Aumento di capitale Antichi Pellettieri entro gennaio 2013

di Stefania Russo Commenta

L'assemblea degli azionisti di Antichi Pellettieri ha deliberato il lancio di un aumento di capitale da destinarsi in opzione ai...

L’assemblea degli azionisti di Antichi Pellettieri ha deliberato il lancio di un aumento di capitale da destinare in opzione ai soci per un importo complessivo di 51,5 milioni di euro e da attuare entro il 31 gennaio 2013.

Tale aumento di capitale sarà realizzato mediante emissione di azioni ordinarie aventi un valore nominale pari a 0,25 euro ciascuna e le medesime caratteristiche di quelle già in circolazione al momento dell’emissione.


Il prezzo delle azioni oggetto dell’operazione di ricapitalizzazione non potrà essere inferiore al valore nominale delle azioni stesse e sarà determinato dal Consiglio di Amministrazione in prossimità del periodo di avvio dell’offerta.

Nel comunicato stampa mediante il quale è stata resa nota la deliberazione dell’aumento di capitale, il gruppo ha sottolineato che in caso di integrale sottoscrizione gli oneri finanziari a carico della società relativi all’indebitamento nei confronti delle banche creditrici risulterebbero notevolmente ridotti.
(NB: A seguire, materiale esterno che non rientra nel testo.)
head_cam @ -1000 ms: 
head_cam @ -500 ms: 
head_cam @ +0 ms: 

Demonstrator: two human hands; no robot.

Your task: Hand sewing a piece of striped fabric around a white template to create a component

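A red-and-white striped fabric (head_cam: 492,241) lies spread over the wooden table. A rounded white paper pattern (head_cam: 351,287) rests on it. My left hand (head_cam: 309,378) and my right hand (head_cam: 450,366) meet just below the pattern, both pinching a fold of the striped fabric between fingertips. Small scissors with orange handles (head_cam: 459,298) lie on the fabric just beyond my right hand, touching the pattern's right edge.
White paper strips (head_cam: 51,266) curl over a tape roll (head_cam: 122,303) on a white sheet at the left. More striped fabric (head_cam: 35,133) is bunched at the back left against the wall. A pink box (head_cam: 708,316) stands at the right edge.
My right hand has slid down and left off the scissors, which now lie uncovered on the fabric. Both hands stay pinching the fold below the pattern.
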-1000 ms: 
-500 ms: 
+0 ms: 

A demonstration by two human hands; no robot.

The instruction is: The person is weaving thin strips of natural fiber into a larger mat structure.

Inoltre, l’esecuzione dell’aumento di capitale permetterebbe la riduzione dell’indebitamento finanziario a livelli compatibili con quelle che sono le strategie della società e soprattutto il piano industriale 2012-2014.

Nella nota viene anche specificato che qualora il predetto aumento di capitale non dovesse essere sottoscritto nell’ammontare necessario a ripatrimonializzare la società in misura sufficiente, bisognerà prendere atto dell’impossibilità di superare la situazione di cui all’articolo 2447 del Codice Civile ed accertare la causa di scioglimento di cui al punto 4 dell’art. 2484 del Codice Civile, con conseguente messa in liquidazione della società.

La notizia della deliberazione dell’aumento di capitale ha influito positivamente sull’andamento del titolo Antichi Pellettieri. Nel primo pomeriggio segna infatti un incremento dell’1,22% a 0,0914 euro, nonostante l’andamento al ribasso dei principali indici azionari.